Day 023: 01/12/11 – A Solo Mission

Written By: Madelaine German

Today at work, my ski instructor friend recounted his group lesson of the day to me. “The first thing I do,” he said, “is to teach my kids how to put their own skis on. And then I make them all learn how to duck walk up the hill.”

A little harsh, I thought. Why not engage them in something a little more positive? Maybe begin the day with something like a reaffirming confidence-building exercise?

“Because,” he began, “that’s what I’m doing. Skiing is not about what anyone has to say to you about what’s going on. It’s about how you handle yourself when your shit goes down. This is not a team sport.”

And as my thoughts raced, paced, and danced to the idea, I came to a quick and easy stop. Yes, exactly.

Inside the short story of my friend’s day, he had summed up the essence of what I love about skiing. The engine that drives all of our ski bum machines hums to a sweet, steady waltz — a dance involving no other partner, save the lilt of our own shred-the-gnar turns.

When you’re in the middle of a beautiful carve, no one else’s edges will help grab slope but yours. As you’re fast-skiing bumps, you can’t afford to think about anything but the line right in front of you. When you go big, nothing else exists but the send, air, and stomp. And when you lose your skis in a double-eject after said send, more often than not, you’ll find yourself a solo seeker for your loved but prodigal sticks.

All of this is exactly what my friend was talking about. “I don’t have time to find each one of these kid’s skis when they crash. If I want to give them a real lesson in how to ski, I teach them how to handle their own equipment, and how to put themselves back together after whatever crazy thing happens, happens.”

Rings true. Think about it — the way you ski is the way you live your life. Our turns are our mirror, and our fears, our limit.
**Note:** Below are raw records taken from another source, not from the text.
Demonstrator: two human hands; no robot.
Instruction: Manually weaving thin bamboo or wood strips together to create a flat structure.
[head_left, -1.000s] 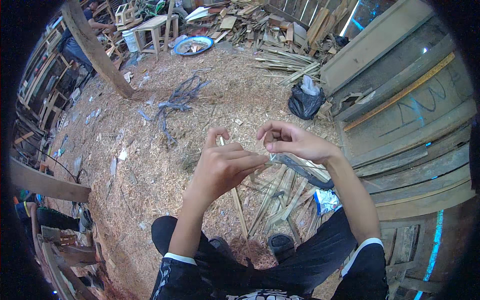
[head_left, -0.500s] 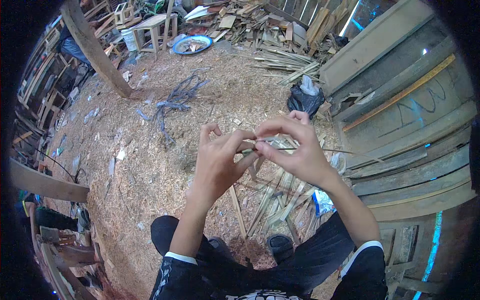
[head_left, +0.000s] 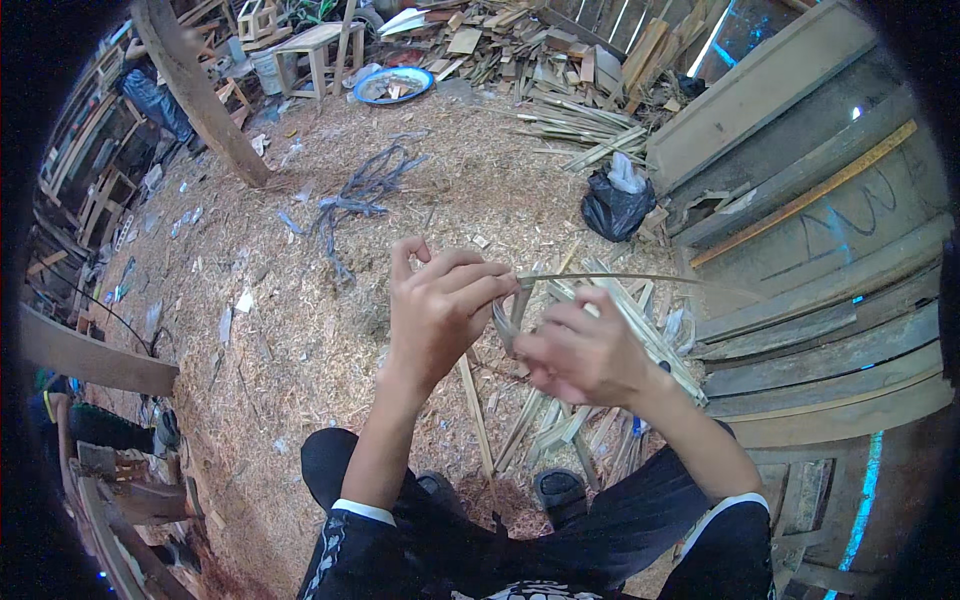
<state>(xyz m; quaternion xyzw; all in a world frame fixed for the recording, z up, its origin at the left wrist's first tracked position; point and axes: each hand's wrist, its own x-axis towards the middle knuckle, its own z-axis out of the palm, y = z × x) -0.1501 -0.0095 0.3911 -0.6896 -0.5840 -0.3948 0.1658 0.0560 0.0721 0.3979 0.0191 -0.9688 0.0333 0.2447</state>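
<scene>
My left hand point(head_left: 447, 315), at the middle of the view, pinches a thin, flexible pale-brown strip point(head_left: 620, 274) that arches out to the right. A short bent piece point(head_left: 514, 315) hangs below the pinch. My right hand point(head_left: 580, 355), somewhat blurred, is lower and to the right, its thumb and index finger at that bent piece and closed; exactly what they grip is unclear. Below both hands a loose pile of wood slats point(head_left: 535, 430) lies on the shavings-covered floor, between my sandals and the wooden boards at the right.
A wooden post point(head_left: 205, 100) stands upper left, a person in dark clothing point(head_left: 155, 100) behind it. A blue-rimmed basin point(head_left: 393, 72), scrap wood point(head_left: 560, 55), tangled grey strands point(head_left: 355, 200) and a black plastic bag point(head_left: 617, 210) lie ahead. A board point(head_left: 100, 355) juts from the left.
My right hand has dropped from beside my left fingertips to lower right, below the strip. The strip now arches higher to the right. My left hand has risen slightly.
</scene>
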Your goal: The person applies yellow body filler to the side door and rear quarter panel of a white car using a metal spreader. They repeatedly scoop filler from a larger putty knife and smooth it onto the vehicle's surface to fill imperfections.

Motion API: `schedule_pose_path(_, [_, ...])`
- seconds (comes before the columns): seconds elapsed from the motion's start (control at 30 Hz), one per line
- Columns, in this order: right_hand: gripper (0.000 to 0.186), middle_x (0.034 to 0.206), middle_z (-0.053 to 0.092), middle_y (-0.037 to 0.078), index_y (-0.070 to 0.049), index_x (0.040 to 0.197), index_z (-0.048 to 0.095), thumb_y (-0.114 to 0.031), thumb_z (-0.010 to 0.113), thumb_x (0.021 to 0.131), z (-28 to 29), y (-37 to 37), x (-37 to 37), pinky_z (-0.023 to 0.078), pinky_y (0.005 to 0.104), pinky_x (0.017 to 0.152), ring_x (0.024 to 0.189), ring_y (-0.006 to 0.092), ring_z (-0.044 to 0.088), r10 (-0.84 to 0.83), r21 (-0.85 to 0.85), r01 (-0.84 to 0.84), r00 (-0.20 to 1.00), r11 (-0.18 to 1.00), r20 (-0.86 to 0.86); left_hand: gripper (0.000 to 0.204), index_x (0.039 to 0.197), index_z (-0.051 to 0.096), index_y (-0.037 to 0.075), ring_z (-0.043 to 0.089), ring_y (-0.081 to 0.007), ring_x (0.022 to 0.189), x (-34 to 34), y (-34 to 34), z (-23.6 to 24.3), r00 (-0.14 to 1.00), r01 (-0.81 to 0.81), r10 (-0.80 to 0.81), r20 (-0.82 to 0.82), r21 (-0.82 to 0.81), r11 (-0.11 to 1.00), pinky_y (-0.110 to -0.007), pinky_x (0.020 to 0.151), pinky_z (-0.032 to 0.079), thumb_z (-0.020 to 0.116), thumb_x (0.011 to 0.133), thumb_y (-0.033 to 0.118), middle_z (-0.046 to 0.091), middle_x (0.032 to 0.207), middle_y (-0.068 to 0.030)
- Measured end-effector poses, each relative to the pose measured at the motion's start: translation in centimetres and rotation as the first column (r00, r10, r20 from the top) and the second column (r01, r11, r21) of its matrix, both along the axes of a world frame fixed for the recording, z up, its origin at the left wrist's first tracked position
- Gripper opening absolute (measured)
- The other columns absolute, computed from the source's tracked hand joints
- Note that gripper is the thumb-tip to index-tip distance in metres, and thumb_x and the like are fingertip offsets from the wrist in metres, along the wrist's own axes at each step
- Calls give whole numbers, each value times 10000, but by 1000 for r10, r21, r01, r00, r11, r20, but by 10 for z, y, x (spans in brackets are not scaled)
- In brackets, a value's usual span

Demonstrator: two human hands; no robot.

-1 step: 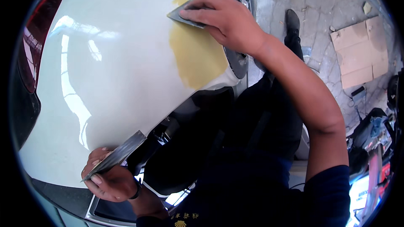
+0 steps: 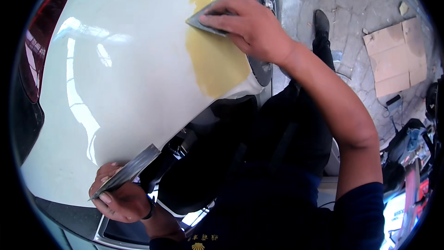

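White car panel [image 2: 138, 97] w/ yellow patch [image 2: 217, 65]. R hand [image 2: 259, 30]: fingers closed on gray spreader [image 2: 194, 20]; L hand [image 2: 124, 200]: ditto, metal plate [image 2: 138, 165]. Step: prob. smoothing patch; next needs even pressure.

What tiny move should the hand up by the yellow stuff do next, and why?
Maybe the right hand should make a short, light stroke with its grey spreader over the far end of the yellow patch. The edge looks ragged there, close to the spreader, while the broad part below looks smoother.
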State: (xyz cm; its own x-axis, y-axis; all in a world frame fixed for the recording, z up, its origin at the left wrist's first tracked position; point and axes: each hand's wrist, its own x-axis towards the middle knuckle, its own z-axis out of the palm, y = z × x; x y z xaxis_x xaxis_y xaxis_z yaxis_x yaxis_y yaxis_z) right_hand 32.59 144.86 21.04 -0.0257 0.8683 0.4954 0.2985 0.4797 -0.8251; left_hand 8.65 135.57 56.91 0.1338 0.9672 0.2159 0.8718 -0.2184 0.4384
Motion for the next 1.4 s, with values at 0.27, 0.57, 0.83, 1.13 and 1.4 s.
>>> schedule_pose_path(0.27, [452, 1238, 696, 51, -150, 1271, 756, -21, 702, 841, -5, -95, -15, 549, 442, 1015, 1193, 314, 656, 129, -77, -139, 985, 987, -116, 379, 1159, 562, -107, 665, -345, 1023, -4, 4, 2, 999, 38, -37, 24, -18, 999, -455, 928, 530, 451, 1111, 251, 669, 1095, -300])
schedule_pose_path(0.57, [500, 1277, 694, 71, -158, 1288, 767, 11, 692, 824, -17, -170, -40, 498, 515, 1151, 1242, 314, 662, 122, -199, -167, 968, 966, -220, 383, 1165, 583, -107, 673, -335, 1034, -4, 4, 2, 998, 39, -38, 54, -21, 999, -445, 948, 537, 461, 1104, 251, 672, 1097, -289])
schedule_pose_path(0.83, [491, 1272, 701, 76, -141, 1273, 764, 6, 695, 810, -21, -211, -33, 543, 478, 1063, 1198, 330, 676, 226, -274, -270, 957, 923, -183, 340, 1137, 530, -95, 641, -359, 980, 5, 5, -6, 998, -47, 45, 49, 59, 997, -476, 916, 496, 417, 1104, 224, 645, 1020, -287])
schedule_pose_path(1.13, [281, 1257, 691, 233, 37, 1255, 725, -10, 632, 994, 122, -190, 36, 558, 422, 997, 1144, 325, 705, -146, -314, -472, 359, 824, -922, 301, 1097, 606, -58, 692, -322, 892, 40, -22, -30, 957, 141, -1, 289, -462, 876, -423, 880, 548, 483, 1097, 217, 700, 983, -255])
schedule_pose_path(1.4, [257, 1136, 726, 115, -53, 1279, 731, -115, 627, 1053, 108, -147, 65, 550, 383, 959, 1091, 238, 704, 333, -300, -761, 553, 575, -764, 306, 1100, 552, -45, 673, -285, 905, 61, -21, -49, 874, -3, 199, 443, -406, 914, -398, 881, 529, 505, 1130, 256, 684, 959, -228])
We are all capable of so much more than most of us try, and the people who set themselves apart from the crowd are exactly that — apart from the crowd. But whether you’re in the crowd or out, when you’re on skis, you’re in your own universe, and the whole point of it all is in the fun that you have in discovering your potential as an athlete and as a person. That said, I must agree with my friend as I muse that maybe the most important part of skiing isn’t the fun that you have under perfect conditions — but instead how well you can hold yourself together when the hill throws you a hard knock.